#### WORK INSTRUCTION
Retype the whole listing below exactly, keeping every picture out of it.

*** Opening of EXERCISE INPUT ***

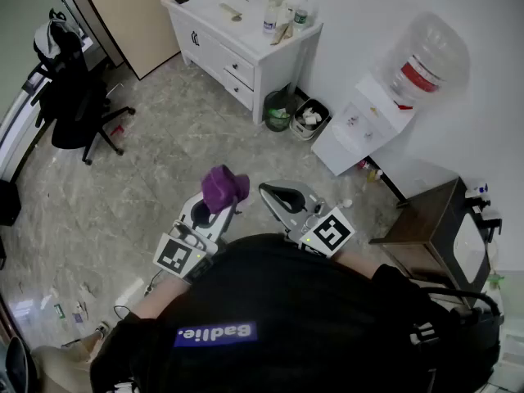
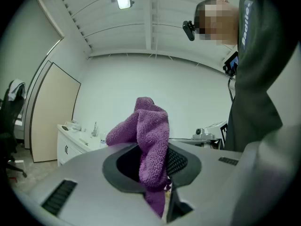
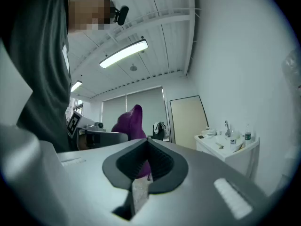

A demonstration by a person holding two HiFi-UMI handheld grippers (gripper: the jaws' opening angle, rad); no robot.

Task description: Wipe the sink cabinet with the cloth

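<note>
- White sink cabinet [image 1: 246, 56] stands against the far wall, well apart from both grippers.
- The right gripper [image 3: 143, 166] hangs over the grey stone floor [image 1: 164, 154] beside the left one, its fingers pressed together on nothing.
- The left gripper [image 2: 157, 173] has its fingers clamped on the purple cloth [image 2: 151, 131], which bunches up above them.

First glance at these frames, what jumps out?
The bright purple cloth stands out most: it is bunched upright and clamped in the left gripper, close in front of the person, with the right gripper shut and empty beside it. The white sink cabinet stands far across the floor at the top of the head view, its top cluttered with small items. A water dispenser stands against the right wall.
</note>
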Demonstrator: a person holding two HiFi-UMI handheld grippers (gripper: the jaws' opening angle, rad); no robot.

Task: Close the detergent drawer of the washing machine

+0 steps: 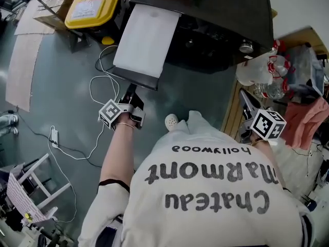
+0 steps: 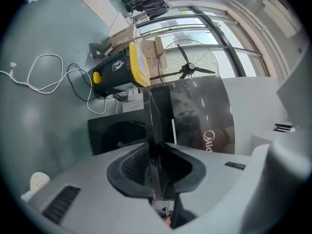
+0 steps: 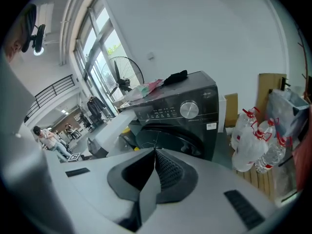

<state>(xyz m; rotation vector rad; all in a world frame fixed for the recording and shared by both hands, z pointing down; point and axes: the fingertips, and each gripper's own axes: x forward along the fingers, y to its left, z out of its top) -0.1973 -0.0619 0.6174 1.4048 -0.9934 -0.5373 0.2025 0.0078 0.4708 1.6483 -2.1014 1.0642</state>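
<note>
The dark washing machine (image 1: 216,30) stands at the top of the head view. Its detergent drawer (image 1: 145,39) is pulled out toward me, a long pale tray with a dark front panel (image 1: 134,80). My left gripper (image 1: 129,103) is at that front, and in the left gripper view the thin dark panel (image 2: 161,113) runs up between the jaws of the left gripper (image 2: 157,147), whose pads close on it. My right gripper (image 1: 258,126) hangs apart at the right of the machine, and the right gripper view shows the right gripper (image 3: 155,151) shut and empty, facing the machine (image 3: 185,113).
A yellow box (image 1: 92,6) and white cables (image 1: 97,89) lie on the floor left of the drawer. Water bottles (image 1: 264,76) and a wooden board stand right of the machine. A fan (image 2: 187,67) stands behind, and a white rack (image 1: 31,187) is at the lower left.
</note>
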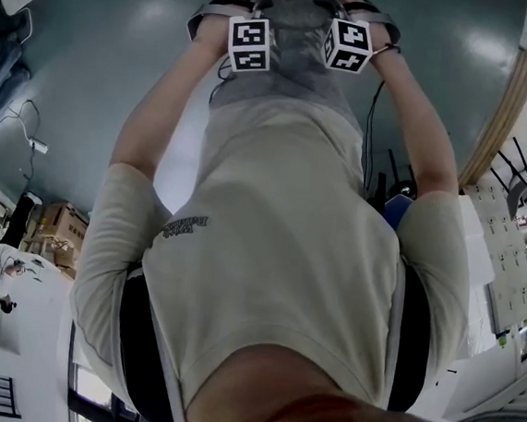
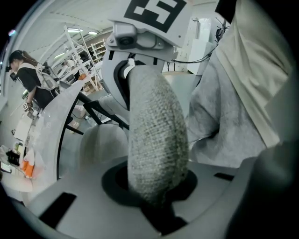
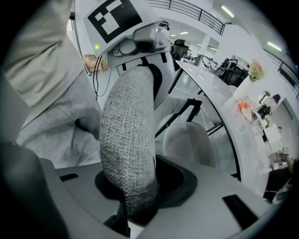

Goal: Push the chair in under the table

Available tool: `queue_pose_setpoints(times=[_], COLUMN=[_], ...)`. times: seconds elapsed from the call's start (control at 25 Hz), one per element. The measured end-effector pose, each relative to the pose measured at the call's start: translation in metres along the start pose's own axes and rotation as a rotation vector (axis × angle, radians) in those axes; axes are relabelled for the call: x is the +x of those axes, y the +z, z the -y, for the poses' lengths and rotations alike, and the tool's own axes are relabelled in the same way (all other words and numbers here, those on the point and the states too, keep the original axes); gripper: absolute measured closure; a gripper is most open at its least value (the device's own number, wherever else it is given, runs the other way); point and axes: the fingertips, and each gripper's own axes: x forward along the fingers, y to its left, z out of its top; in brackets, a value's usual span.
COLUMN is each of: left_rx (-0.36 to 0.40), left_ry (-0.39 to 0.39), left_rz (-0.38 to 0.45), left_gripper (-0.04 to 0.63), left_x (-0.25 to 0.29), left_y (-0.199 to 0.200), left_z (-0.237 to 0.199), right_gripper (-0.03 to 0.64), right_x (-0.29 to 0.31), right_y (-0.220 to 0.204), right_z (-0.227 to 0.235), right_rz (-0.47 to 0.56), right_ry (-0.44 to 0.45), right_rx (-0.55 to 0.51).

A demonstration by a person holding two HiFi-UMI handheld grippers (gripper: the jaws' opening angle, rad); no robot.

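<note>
The chair's grey woven backrest rim [image 2: 156,135] runs from between my left gripper's [image 2: 159,198] jaws up to the right gripper's body. In the right gripper view the same rim [image 3: 128,140] leads out of my right gripper [image 3: 135,207] toward the left one. Each gripper is shut on the rim, one at each end. Below lies the chair's pale seat [image 3: 187,140], close to the curved white table [image 3: 219,116]. In the head view both grippers [image 1: 229,7] [image 1: 361,13] are held out at arm's length at the top, and their fingertips are hidden there.
Black table legs [image 2: 100,114] stand beside the seat. A person [image 2: 28,79] stands by shelving beyond the table. Small items lie on the tabletop [image 2: 25,168], and flowers [image 3: 254,70] stand farther along it. Cardboard boxes [image 1: 58,227] sit on the floor at the left.
</note>
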Motion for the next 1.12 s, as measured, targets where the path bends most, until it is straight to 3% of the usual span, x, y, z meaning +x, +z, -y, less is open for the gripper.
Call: queue_pose_setpoints(times=[0.44,1.12], left_rx=[-0.014,-0.014], left_ry=[0.005,0.021], left_rz=[-0.003,-0.008], left_gripper=[0.52,0.514], left_x=[0.013,0.018], left_y=[-0.007,-0.03], left_z=[-0.082,-0.159], right_gripper=[0.491,0.479], right_x=[0.009,0.02], right_y=[-0.02,-0.021], right_z=[0.082,0.162], right_rz=[0.003,0.014], right_ry=[0.006,-0.004], right_rx=[-0.024,-0.027])
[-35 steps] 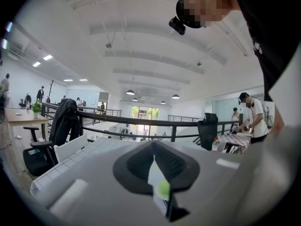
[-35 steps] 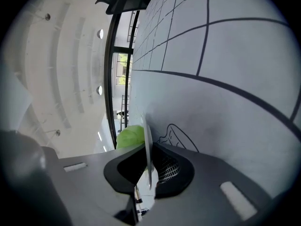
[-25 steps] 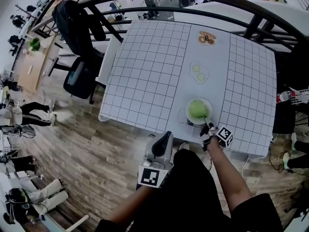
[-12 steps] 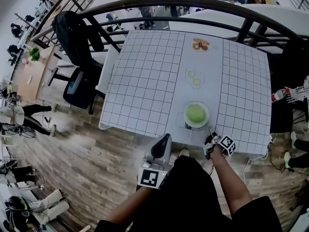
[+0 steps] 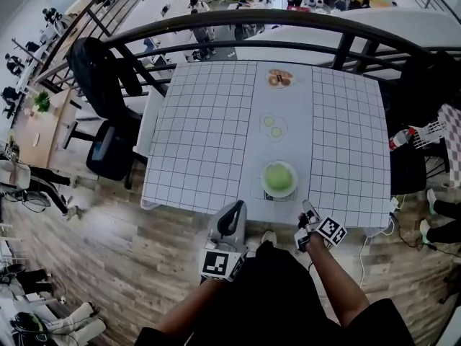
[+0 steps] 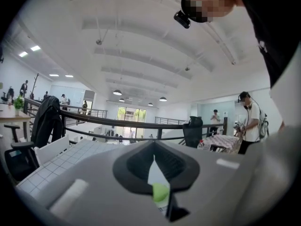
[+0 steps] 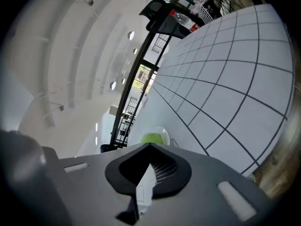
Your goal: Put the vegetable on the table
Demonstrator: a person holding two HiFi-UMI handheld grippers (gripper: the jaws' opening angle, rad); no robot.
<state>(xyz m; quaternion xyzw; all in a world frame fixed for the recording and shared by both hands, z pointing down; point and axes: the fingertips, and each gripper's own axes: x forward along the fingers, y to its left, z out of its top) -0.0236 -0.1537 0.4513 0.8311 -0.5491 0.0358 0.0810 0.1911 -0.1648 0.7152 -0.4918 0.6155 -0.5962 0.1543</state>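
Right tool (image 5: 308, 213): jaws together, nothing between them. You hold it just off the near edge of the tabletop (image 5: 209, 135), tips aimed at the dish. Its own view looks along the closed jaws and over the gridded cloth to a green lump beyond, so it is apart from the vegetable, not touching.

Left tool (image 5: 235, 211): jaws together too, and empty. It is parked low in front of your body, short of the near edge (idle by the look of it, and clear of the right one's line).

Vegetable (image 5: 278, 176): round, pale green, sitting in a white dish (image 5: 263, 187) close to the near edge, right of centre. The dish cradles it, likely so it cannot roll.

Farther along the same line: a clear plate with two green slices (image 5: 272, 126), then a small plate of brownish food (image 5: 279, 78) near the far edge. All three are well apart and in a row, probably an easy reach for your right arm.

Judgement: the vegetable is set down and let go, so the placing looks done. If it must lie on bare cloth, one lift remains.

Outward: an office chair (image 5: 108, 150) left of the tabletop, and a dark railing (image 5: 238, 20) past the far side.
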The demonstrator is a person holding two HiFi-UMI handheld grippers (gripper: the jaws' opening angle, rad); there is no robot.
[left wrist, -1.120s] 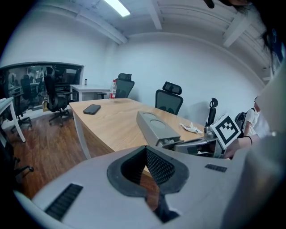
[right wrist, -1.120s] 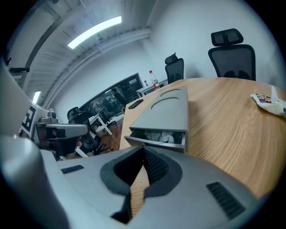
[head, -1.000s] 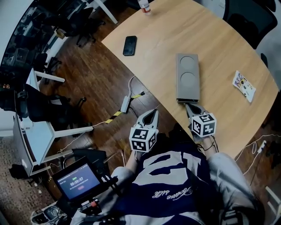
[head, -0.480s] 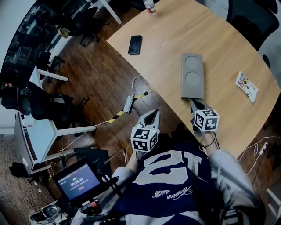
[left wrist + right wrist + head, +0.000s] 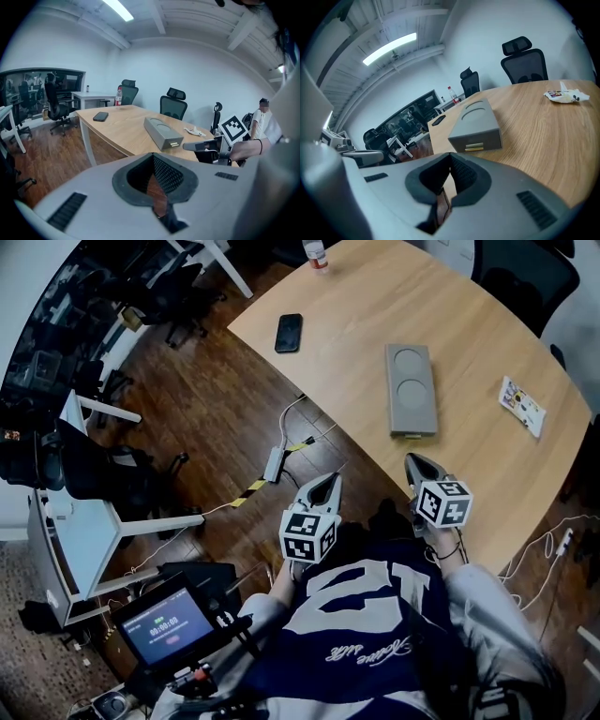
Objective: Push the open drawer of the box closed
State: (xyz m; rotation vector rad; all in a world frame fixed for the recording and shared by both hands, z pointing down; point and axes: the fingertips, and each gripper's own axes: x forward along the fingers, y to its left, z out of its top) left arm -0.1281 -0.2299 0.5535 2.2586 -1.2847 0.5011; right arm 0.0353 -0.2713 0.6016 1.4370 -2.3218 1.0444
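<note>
Right gripper [image 5: 415,463], jaws together and empty, sits at the counter [image 5: 375,296] edge, bare wood between it and the grey box [image 5: 411,390], drawer [image 5: 477,143] flush. Left gripper [image 5: 327,481], likewise pressed together, hovers off-counter.

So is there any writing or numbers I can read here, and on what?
"00:00:08", as best it reads, on the screen.
"12", seemingly, in large figures partly folded, on the shirt; the script line under it is too blurred to read.
Packet: print too small to read.
Bottle: label too small to read.
</note>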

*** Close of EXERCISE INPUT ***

#### ANSWER BOX
A demonstration by a person holding two HiFi-UMI handheld grippers (gripper: the jaws' opening angle, rad); no robot.

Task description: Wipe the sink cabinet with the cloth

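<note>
- White sink cabinet [image 1: 246, 56] stands against the far wall, well apart from both grippers.
- The right gripper [image 3: 143, 166] hangs over the grey stone floor [image 1: 164, 154] beside the left one, its fingers pressed together on nothing.
- The left gripper [image 2: 157, 173] has its fingers clamped on the purple cloth [image 2: 151, 131], which bunches up above them.

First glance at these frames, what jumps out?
The bright purple cloth stands out most: it is bunched upright and clamped in the left gripper, close in front of the person, with the right gripper shut and empty beside it. The white sink cabinet stands far across the floor at the top of the head view, its top cluttered with small items. A water dispenser stands against the right wall.
</note>
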Demonstrator: a person holding two HiFi-UMI handheld grippers (gripper: the jaws' opening angle, rad); no robot.

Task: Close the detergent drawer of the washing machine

+0 steps: 
+0 steps: 
+0 steps: 

<state>(xyz m; rotation vector rad; all in a world frame fixed for the recording and shared by both hands, z pointing down; point and axes: the fingertips, and each gripper's own axes: x forward along the fingers, y to its left, z out of its top) -0.1973 -0.0619 0.6174 1.4048 -0.9934 -0.5373 0.2025 0.0078 0.4708 1.6483 -2.1014 1.0642</state>
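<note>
The dark washing machine (image 1: 216,30) stands at the top of the head view. Its detergent drawer (image 1: 145,39) is pulled out toward me, a long pale tray with a dark front panel (image 1: 134,80). My left gripper (image 1: 129,103) is at that front, and in the left gripper view the thin dark panel (image 2: 161,113) runs up between the jaws of the left gripper (image 2: 157,147), whose pads close on it. My right gripper (image 1: 258,126) hangs apart at the right of the machine, and the right gripper view shows the right gripper (image 3: 155,151) shut and empty, facing the machine (image 3: 185,113).
A yellow box (image 1: 92,6) and white cables (image 1: 97,89) lie on the floor left of the drawer. Water bottles (image 1: 264,76) and a wooden board stand right of the machine. A fan (image 2: 187,67) stands behind, and a white rack (image 1: 31,187) is at the lower left.
</note>
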
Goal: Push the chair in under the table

Available tool: `queue_pose_setpoints(times=[_], COLUMN=[_], ...)`. times: seconds elapsed from the call's start (control at 25 Hz), one per element. The measured end-effector pose, each relative to the pose measured at the call's start: translation in metres along the start pose's own axes and rotation as a rotation vector (axis × angle, radians) in those axes; axes are relabelled for the call: x is the +x of those axes, y the +z, z the -y, for the poses' lengths and rotations alike, and the tool's own axes are relabelled in the same way (all other words and numbers here, those on the point and the states too, keep the original axes); gripper: absolute measured closure; a gripper is most open at its least value (the device's own number, wherever else it is given, runs the other way); point and axes: the fingertips, and each gripper's own axes: x forward along the fingers, y to its left, z out of its top; in brackets, a value's usual span.
COLUMN is each of: left_rx (-0.36 to 0.40), left_ry (-0.39 to 0.39), left_rz (-0.38 to 0.45), left_gripper (-0.04 to 0.63), left_x (-0.25 to 0.29), left_y (-0.199 to 0.200), left_z (-0.237 to 0.199), right_gripper (-0.03 to 0.64), right_x (-0.29 to 0.31), right_y (-0.220 to 0.204), right_z (-0.227 to 0.235), right_rz (-0.47 to 0.56), right_ry (-0.44 to 0.45), right_rx (-0.55 to 0.51).

A demonstration by a person holding two HiFi-UMI handheld grippers (gripper: the jaws' opening angle, rad); no robot.

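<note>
The chair's grey woven backrest rim [image 2: 156,135] runs from between my left gripper's [image 2: 159,198] jaws up to the right gripper's body. In the right gripper view the same rim [image 3: 128,140] leads out of my right gripper [image 3: 135,207] toward the left one. Each gripper is shut on the rim, one at each end. Below lies the chair's pale seat [image 3: 187,140], close to the curved white table [image 3: 219,116]. In the head view both grippers [image 1: 229,7] [image 1: 361,13] are held out at arm's length at the top, and their fingertips are hidden there.
Black table legs [image 2: 100,114] stand beside the seat. A person [image 2: 28,79] stands by shelving beyond the table. Small items lie on the tabletop [image 2: 25,168], and flowers [image 3: 254,70] stand farther along it. Cardboard boxes [image 1: 58,227] sit on the floor at the left.
</note>
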Motion for the next 1.12 s, as measured, targets where the path bends most, until it is straight to 3% of the usual span, x, y, z meaning +x, +z, -y, less is open for the gripper.
Call: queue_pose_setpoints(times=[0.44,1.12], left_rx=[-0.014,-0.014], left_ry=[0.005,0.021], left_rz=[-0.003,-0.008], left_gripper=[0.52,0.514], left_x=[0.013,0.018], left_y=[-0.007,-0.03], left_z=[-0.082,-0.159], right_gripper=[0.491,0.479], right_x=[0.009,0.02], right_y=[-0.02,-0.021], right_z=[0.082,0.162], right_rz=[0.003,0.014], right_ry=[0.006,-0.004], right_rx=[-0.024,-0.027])
[-35 steps] 
[-35 steps] 
[-25 steps] 
[-12 steps] 
[+0 steps] 
[+0 steps] 
[+0 steps] 
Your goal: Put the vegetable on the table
Demonstrator: a person holding two HiFi-UMI handheld grippers (gripper: the jaws' opening angle, rad); no robot.
<state>(xyz m; quaternion xyzw; all in a world frame fixed for the recording and shared by both hands, z pointing down; point and axes: the fingertips, and each gripper's own axes: x forward along the fingers, y to its left, z out of its top) -0.0236 -0.1537 0.4513 0.8311 -0.5491 0.0358 0.0810 0.1911 -0.1648 0.7152 -0.4918 0.6155 -0.5962 0.1543</state>
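Right tool (image 5: 308, 213): jaws together, nothing between them. You hold it just off the near edge of the tabletop (image 5: 209, 135), tips aimed at the dish. Its own view looks along the closed jaws and over the gridded cloth to a green lump beyond, so it is apart from the vegetable, not touching.

Left tool (image 5: 235, 211): jaws together too, and empty. It is parked low in front of your body, short of the near edge (idle by the look of it, and clear of the right one's line).

Vegetable (image 5: 278, 176): round, pale green, sitting in a white dish (image 5: 263, 187) close to the near edge, right of centre. The dish cradles it, likely so it cannot roll.

Farther along the same line: a clear plate with two green slices (image 5: 272, 126), then a small plate of brownish food (image 5: 279, 78) near the far edge. All three are well apart and in a row, probably an easy reach for your right arm.

Judgement: the vegetable is set down and let go, so the placing looks done. If it must lie on bare cloth, one lift remains.

Outward: an office chair (image 5: 108, 150) left of the tabletop, and a dark railing (image 5: 238, 20) past the far side.
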The demonstrator is a person holding two HiFi-UMI handheld grippers (gripper: the jaws' opening angle, rad); there is no robot.
[left wrist, -1.120s] 
[right wrist, -1.120s] 
[head, -1.000s] 
[head, -0.480s] 
[left wrist + right wrist + head, +0.000s] 
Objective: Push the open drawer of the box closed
State: (xyz m; rotation vector rad; all in a world frame fixed for the recording and shared by both hands, z pointing down; point and axes: the fingertips, and each gripper's own axes: x forward along the fingers, y to its left, z out of its top) left arm -0.1281 -0.2299 0.5535 2.2586 -1.2847 0.5011; right arm 0.0353 -0.2713 0.6016 1.4370 -2.3218 1.0444
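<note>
Right gripper [image 5: 415,463], jaws together and empty, sits at the counter [image 5: 375,296] edge, bare wood between it and the grey box [image 5: 411,390], drawer [image 5: 477,143] flush. Left gripper [image 5: 327,481], likewise pressed together, hovers off-counter.

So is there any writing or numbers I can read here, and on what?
"00:00:08", as best it reads, on the screen.
"12", seemingly, in large figures partly folded, on the shirt; the script line under it is too blurred to read.
Packet: print too small to read.
Bottle: label too small to read.
</note>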

What the exercise asked for is now done.